Your job is to print the listing exactly.

==== Dataset ====

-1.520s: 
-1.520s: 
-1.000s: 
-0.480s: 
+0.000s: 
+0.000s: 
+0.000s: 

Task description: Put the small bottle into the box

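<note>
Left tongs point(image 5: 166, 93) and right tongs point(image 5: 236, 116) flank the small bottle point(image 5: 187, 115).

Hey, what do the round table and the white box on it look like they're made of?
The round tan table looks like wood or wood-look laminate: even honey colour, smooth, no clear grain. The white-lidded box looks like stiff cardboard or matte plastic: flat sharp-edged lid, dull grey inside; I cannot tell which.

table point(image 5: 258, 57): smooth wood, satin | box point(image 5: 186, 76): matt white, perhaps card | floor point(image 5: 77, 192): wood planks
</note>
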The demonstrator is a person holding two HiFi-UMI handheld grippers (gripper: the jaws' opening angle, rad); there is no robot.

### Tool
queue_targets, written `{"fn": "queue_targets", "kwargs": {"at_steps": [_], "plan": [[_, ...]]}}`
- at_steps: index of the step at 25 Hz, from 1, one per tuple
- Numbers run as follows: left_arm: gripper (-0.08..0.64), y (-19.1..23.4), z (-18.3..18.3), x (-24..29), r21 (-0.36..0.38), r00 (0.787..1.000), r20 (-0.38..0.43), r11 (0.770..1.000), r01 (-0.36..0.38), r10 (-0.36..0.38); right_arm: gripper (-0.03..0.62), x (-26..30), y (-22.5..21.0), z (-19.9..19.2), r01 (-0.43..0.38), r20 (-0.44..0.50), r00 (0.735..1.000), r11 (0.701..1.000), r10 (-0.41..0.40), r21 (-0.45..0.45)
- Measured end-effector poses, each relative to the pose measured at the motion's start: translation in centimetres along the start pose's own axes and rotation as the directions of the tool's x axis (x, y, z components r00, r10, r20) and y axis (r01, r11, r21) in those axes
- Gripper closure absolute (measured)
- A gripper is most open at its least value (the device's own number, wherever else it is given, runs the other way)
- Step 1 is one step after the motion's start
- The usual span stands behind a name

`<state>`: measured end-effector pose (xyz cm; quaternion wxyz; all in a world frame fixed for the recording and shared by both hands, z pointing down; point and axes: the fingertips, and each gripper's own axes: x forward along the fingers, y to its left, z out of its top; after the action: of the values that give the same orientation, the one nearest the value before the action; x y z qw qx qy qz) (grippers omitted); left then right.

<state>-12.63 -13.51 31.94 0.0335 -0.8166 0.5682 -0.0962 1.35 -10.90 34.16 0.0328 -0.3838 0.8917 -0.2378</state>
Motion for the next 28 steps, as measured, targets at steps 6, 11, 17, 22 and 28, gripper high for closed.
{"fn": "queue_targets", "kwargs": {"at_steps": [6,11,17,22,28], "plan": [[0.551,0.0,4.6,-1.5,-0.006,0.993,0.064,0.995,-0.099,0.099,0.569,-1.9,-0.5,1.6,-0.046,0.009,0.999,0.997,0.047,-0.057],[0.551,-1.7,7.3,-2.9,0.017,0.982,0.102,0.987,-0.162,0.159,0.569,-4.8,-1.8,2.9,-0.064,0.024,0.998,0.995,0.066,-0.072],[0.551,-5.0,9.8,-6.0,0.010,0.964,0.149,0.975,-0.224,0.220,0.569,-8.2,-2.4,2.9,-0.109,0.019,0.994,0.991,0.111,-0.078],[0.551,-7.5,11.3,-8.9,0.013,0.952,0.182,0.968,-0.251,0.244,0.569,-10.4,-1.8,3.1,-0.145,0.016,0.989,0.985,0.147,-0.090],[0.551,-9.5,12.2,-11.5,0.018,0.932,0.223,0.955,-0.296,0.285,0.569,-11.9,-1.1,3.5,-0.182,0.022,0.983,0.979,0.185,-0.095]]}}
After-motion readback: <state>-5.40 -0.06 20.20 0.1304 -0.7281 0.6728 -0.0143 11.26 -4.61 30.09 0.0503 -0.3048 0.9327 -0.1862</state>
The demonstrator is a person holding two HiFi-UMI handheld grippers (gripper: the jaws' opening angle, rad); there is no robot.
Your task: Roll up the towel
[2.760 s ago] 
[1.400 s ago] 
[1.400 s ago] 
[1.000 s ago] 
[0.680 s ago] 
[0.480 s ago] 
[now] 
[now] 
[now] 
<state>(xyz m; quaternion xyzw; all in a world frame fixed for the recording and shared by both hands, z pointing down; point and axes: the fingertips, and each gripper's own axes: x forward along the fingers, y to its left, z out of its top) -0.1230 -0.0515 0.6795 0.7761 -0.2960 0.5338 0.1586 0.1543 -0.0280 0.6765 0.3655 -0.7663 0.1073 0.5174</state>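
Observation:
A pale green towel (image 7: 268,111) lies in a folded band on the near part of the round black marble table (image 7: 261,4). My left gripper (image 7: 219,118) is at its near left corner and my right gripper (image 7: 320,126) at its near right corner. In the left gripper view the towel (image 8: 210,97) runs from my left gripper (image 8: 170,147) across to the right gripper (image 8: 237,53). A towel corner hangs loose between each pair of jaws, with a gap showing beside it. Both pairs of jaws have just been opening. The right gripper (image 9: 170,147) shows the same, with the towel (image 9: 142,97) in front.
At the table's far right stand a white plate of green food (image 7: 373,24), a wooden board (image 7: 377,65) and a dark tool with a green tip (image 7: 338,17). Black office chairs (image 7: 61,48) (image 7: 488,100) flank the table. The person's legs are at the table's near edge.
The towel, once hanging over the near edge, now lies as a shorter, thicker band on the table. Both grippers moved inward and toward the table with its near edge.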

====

## The completed task
-1.520s: 
-1.520s: 
-1.000s: 
-0.480s: 
+0.000s: 
+0.000s: 
+0.000s: 

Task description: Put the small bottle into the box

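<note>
Left tongs point(image 5: 166, 93) and right tongs point(image 5: 236, 116) flank the small bottle point(image 5: 187, 115).

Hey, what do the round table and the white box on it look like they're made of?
The round tan table looks like wood or wood-look laminate: even honey colour, smooth, no clear grain. The white-lidded box looks like stiff cardboard or matte plastic: flat sharp-edged lid, dull grey inside; I cannot tell which.

table point(image 5: 258, 57): smooth wood, satin | box point(image 5: 186, 76): matt white, perhaps card | floor point(image 5: 77, 192): wood planks
</note>
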The demonstrator is a person holding two HiFi-UMI handheld grippers (gripper: the jaws' opening angle, rad); there is no robot.

### Tool
queue_targets, written `{"fn": "queue_targets", "kwargs": {"at_steps": [_], "plan": [[_, ...]]}}`
- at_steps: index of the step at 25 Hz, from 1, one per tuple
- Numbers run as follows: left_arm: gripper (-0.08..0.64), y (-19.1..23.4), z (-18.3..18.3), x (-24..29), r21 (-0.36..0.38), r00 (0.787..1.000), r20 (-0.38..0.43), r11 (0.770..1.000), r01 (-0.36..0.38), r10 (-0.36..0.38); right_arm: gripper (-0.03..0.62), x (-26..30), y (-22.5..21.0), z (-19.9..19.2), r01 (-0.43..0.38), r20 (-0.44..0.50), r00 (0.735..1.000), r11 (0.701..1.000), r10 (-0.41..0.40), r21 (-0.45..0.45)
- Measured end-effector poses, each relative to the pose measured at the motion's start: translation in centimetres along the start pose's own axes and rotation as the directions of the tool's x axis (x, y, z components r00, r10, r20) and y axis (r01, r11, r21) in those axes
- Gripper closure absolute (measured)
- A gripper is most open at its least value (the device's own number, wherever else it is given, runs the other way)
- Step 1 is one step after the motion's start
- The usual span stands behind a name

`<state>`: measured end-effector pose (xyz cm; quaternion wxyz; all in a world frame fixed for the recording and shared by both hands, z pointing down; point and axes: the fingertips, and each gripper's own axes: x forward along the fingers, y to its left, z out of its top; after the action: of the values that give the same orientation, the one nearest the value before the action; x y z qw qx qy qz) (grippers omitted); left then right.

<state>-12.63 -13.51 31.94 0.0335 -0.8166 0.5682 -0.0962 1.35 -10.90 34.16 0.0328 -0.3838 0.8917 -0.2378</state>
Motion for the next 28 steps, as measured, targets at steps 6, 11, 17, 22 and 28, gripper high for closed.
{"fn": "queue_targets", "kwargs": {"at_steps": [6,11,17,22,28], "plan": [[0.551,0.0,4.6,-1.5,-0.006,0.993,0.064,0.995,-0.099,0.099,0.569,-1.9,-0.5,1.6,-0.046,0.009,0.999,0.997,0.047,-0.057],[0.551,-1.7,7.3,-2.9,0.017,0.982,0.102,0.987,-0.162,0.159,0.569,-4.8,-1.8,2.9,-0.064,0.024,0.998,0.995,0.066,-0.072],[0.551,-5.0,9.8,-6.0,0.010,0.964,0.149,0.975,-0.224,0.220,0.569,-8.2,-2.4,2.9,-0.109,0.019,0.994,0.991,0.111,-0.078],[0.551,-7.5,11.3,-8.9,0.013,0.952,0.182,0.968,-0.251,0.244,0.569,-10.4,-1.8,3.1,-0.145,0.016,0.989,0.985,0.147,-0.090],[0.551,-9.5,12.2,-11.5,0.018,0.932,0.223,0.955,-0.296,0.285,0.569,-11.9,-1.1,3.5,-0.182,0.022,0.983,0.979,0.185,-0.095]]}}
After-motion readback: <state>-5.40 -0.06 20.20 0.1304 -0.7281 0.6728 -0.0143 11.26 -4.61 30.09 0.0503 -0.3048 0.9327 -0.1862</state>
The demonstrator is a person holding two HiFi-UMI handheld grippers (gripper: the jaws' opening angle, rad); there is no robot.
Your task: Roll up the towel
[2.760 s ago] 
[1.400 s ago] 
[1.400 s ago] 
[1.000 s ago] 
[0.680 s ago] 
[0.480 s ago] 
[now] 
[now] 
[now] 
<state>(xyz m; quaternion xyzw; all in a world frame fixed for the recording and shared by both hands, z pointing down; point and axes: the fingertips, and each gripper's own axes: x forward along the fingers, y to its left, z out of its top) -0.1230 -0.0515 0.6795 0.7761 -0.2960 0.5338 0.1586 0.1543 -0.0280 0.6765 0.3655 -0.7663 0.1073 0.5174</state>
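Observation:
A pale green towel (image 7: 268,111) lies in a folded band on the near part of the round black marble table (image 7: 261,4). My left gripper (image 7: 219,118) is at its near left corner and my right gripper (image 7: 320,126) at its near right corner. In the left gripper view the towel (image 8: 210,97) runs from my left gripper (image 8: 170,147) across to the right gripper (image 8: 237,53). A towel corner hangs loose between each pair of jaws, with a gap showing beside it. Both pairs of jaws have just been opening. The right gripper (image 9: 170,147) shows the same, with the towel (image 9: 142,97) in front.
At the table's far right stand a white plate of green food (image 7: 373,24), a wooden board (image 7: 377,65) and a dark tool with a green tip (image 7: 338,17). Black office chairs (image 7: 61,48) (image 7: 488,100) flank the table. The person's legs are at the table's near edge.
The towel, once hanging over the near edge, now lies as a shorter, thicker band on the table. Both grippers moved inward and toward the table with its near edge.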

The requested output has been produced.